Restate the listing that follows word for word, without its pictures.

• Given material:

------------------------------------------------------------

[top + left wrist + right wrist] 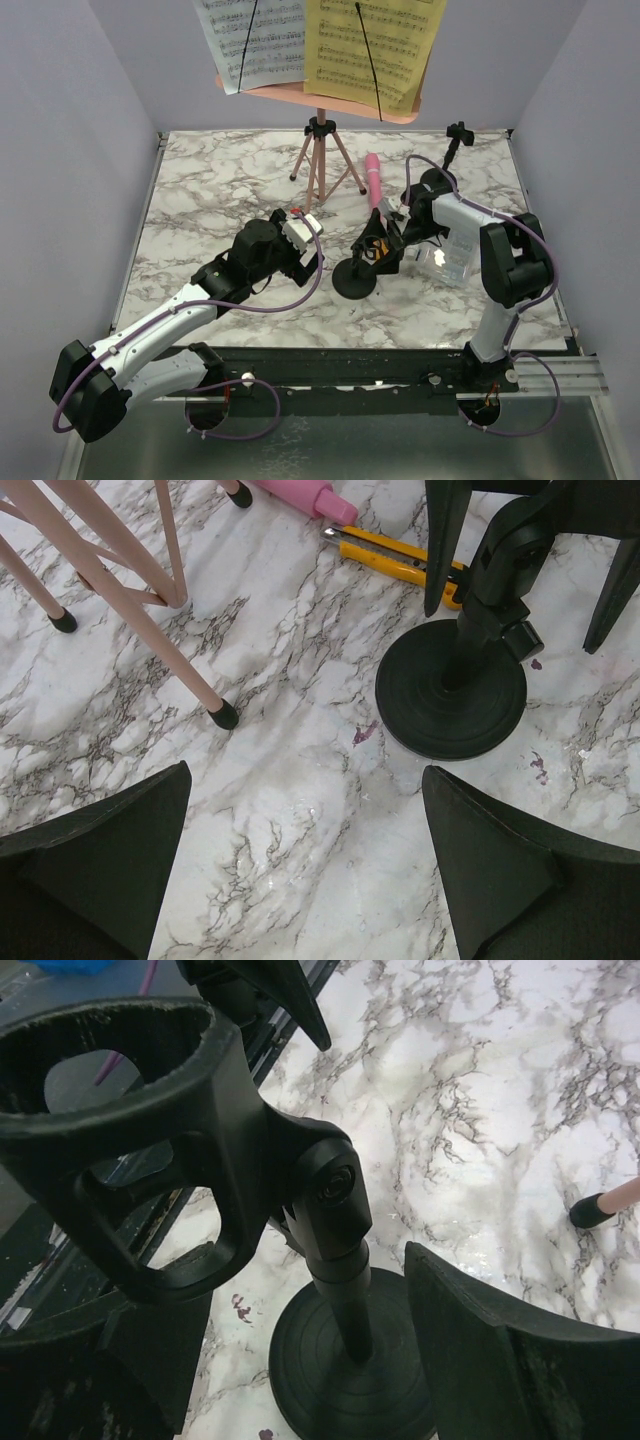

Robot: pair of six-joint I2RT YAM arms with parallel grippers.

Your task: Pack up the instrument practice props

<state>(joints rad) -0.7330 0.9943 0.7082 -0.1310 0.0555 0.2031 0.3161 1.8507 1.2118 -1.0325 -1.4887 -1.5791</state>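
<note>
The pink music rack (330,102) is standing at 12 o'clock on the marble table (200,200), riding on its pink tripod (322,165). It is carrying 2 sheets, a white page (250,35) on the left and a yellow page (375,45) on the right, each crossed by a thin black retaining arm. The pink microphone (374,180) is lying flat toward 1 o'clock from the table's middle, just beside the tripod's feet. A black mic mount (450,690) is standing upright just toward 6 o'clock of the middle. Its ribbed round base is sitting on the marble, and its open ring clip (130,1130) is tilting at the top of the stem. The second mount (455,140) is standing at 2 o'clock, near the back edge. A yellow-and-black cutter (395,560) is lying between the pink microphone and the nearer mount.

A clear plastic box (440,262) is sitting at 4 o'clock under the right forearm (what it is holding cannot be made out).

The right arm is bending back over its base and reaching toward 9 o'clock. The right gripper (510,630) is keeping its fingers apart, 1 on each side of the mount's stem, with gaps showing and nothing clamped. The left arm is stretching low from 7 o'clock toward the middle. The left gripper (305,780) is hovering over bare marble between a tripod foot and the mount's base, its fingers (100,860) spread wide and holding nothing.
</note>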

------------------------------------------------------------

• Solution for this problem:
[top + left wrist + right wrist] 

Robot: pair of six-joint I2RT YAM arms with parallel grippers.

Your task: Pack up the instrument practice props

<state>(joints rad) -0.7330 0.9943 0.7082 -0.1310 0.0555 0.2031 0.3161 1.8507 1.2118 -1.0325 -1.4887 -1.5791</state>
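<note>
The pink music rack (330,102) is standing at 12 o'clock on the marble table (200,200), riding on its pink tripod (322,165). It is carrying 2 sheets, a white page (250,35) on the left and a yellow page (375,45) on the right, each crossed by a thin black retaining arm. The pink microphone (374,180) is lying flat toward 1 o'clock from the table's middle, just beside the tripod's feet. A black mic mount (450,690) is standing upright just toward 6 o'clock of the middle. Its ribbed round base is sitting on the marble, and its open ring clip (130,1130) is tilting at the top of the stem. The second mount (455,140) is standing at 2 o'clock, near the back edge. A yellow-and-black cutter (395,560) is lying between the pink microphone and the nearer mount.

A clear plastic box (440,262) is sitting at 4 o'clock under the right forearm (what it is holding cannot be made out).

The right arm is bending back over its base and reaching toward 9 o'clock. The right gripper (510,630) is keeping its fingers apart, 1 on each side of the mount's stem, with gaps showing and nothing clamped. The left arm is stretching low from 7 o'clock toward the middle. The left gripper (305,780) is hovering over bare marble between a tripod foot and the mount's base, its fingers (100,860) spread wide and holding nothing.
</note>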

This response is done.